Elle était jusqu'à récemment députée de l'Essonne et cheffe de l'opposition de droite dans la capitale. Mais Nathalie Kosciusko-Morizet a échoué à se faire élire sur la circonscription parisienne de François Fillon (pourtant en or pour la droite) aux législatives. Et elle renonce, mardi 27 juin, à se représenter à la présidence du groupe LR au Conseil de Paris.

NKM fait en effet savoir à l'AFP qu'elle a "décidé de ne pas solliciter un nouveau mandat" à la tête du groupe, remis en jeu le 5 juillet, confirmant ainsi les bruits de couloirs qui s'étalaient dans la presse ces derniers jours. Sa "voix s'éteint" donc, pour reprendre ses propres termes employés à la fin d'une campagne législative des plus compliquées. Du moins jusqu'aux municipales de 2020, l'ancienne ministre de Nicolas Sarkozy ayant récemment rappelé à tout un chacun qu'elle était d'ores et déjà candidate pour reprendre l'Hôtel de ville de Paris à son ennemie jurée, la socialiste Anne Hidalgo.

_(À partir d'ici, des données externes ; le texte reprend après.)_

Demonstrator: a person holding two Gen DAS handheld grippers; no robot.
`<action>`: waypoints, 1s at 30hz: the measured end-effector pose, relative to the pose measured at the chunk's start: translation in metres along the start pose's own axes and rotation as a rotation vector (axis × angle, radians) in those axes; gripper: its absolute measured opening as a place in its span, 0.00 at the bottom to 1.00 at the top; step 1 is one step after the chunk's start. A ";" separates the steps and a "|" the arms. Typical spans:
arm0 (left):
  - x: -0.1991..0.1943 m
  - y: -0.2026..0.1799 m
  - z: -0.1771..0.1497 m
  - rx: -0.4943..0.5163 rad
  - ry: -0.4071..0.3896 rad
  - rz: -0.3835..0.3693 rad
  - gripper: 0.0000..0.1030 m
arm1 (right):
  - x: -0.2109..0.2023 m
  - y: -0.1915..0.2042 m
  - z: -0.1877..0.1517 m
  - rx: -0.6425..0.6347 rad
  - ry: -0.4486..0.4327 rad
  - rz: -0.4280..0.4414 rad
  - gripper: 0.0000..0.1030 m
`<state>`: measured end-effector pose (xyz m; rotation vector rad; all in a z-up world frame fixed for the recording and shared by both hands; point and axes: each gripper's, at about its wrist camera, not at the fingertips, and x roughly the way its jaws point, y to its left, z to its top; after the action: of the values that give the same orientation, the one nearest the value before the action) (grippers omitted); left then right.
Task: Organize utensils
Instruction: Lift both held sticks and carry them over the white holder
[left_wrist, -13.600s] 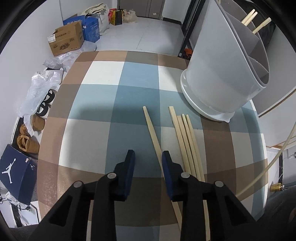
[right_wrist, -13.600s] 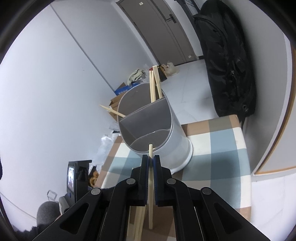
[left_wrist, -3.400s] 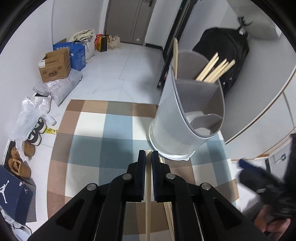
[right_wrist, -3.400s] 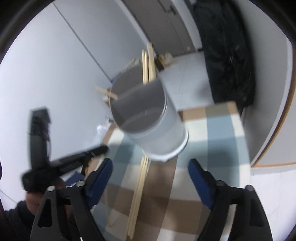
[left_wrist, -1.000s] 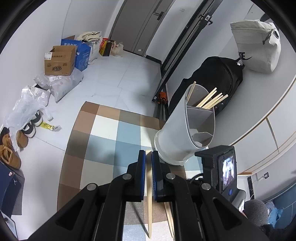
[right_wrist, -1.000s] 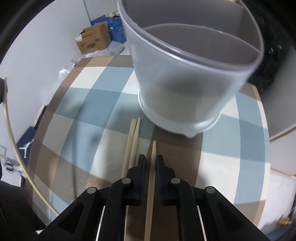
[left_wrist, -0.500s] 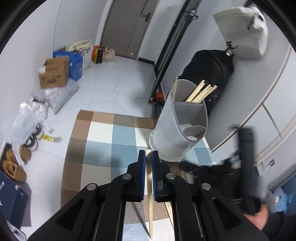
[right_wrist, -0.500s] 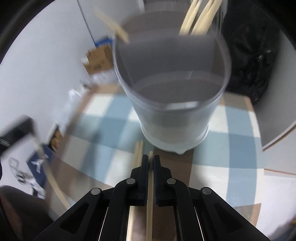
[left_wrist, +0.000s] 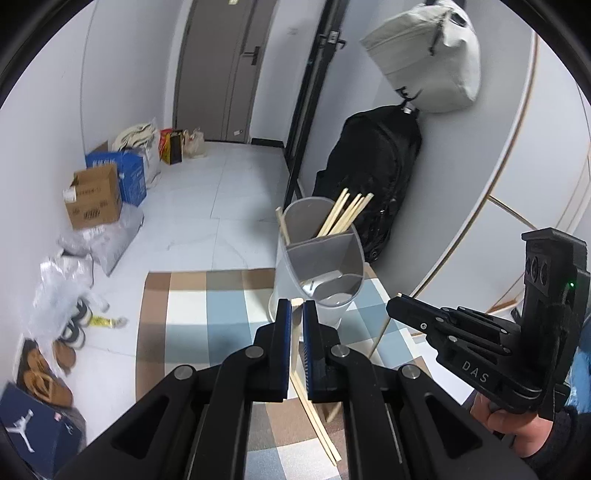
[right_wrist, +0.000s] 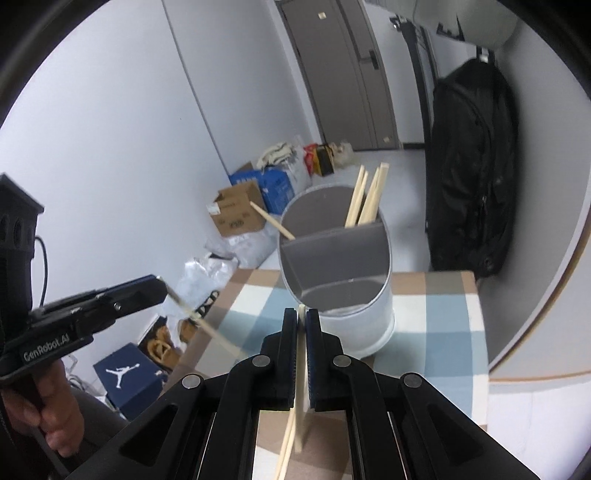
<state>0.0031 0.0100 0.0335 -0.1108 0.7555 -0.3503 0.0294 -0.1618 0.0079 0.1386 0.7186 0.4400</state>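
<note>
Two grippers, two chopsticks, one holder: that is how the job stands for me now. Biggest thing in front of me is the checked table (left_wrist: 192, 328), blue, brown and white, with the grey utensil holder (left_wrist: 317, 266) standing upright at its far side, near the black backpack (left_wrist: 373, 166) against the wall. A divider splits the holder into compartments; the far one already carries a leaning bunch of chopsticks (left_wrist: 347, 212), and the near compartment looks empty, though its floor is dim and I cannot be sure.

My left gripper (left_wrist: 297, 314) is clenched on one chopstick (left_wrist: 294, 354), which runs back between the blue pads and hangs below them. I hold it near its upper end so the long free part can drop into a compartment. My right gripper (right_wrist: 302, 321) is likewise clamped on its own chopstick (right_wrist: 301, 402), lined up towards the holder's open mouth. In the left view it shows at the right edge, its stick (left_wrist: 380, 336) slanting down from the jaws.

Both are raised above the table, which I judge is to clear the holder's tall rim before lowering the sticks in.

Smallest matter: two loose chopsticks (left_wrist: 314, 413) lie side by side on the cloth just before the holder, waiting for a later pick. Those, I reckon, are the last ones left out.
</note>
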 end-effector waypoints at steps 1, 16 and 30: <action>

A priori, on ne manquera pas de candidats à sa succession à la tête du groupe d'opposition municipale. François-David Cravenne, conseiller du XVe arrondissement de Paris, a déjà fait acte de candidature. Brigitte Kuster, maire du XVIIe et néo-députée de la 4e circonscription de la capitale, réfléchirait aussi sérieusement à se lancer, tout comme Jean-Baptiste Menguy (élu du XVe) et Alexandre Vesperini (élu du VIe), selon Le Parisien.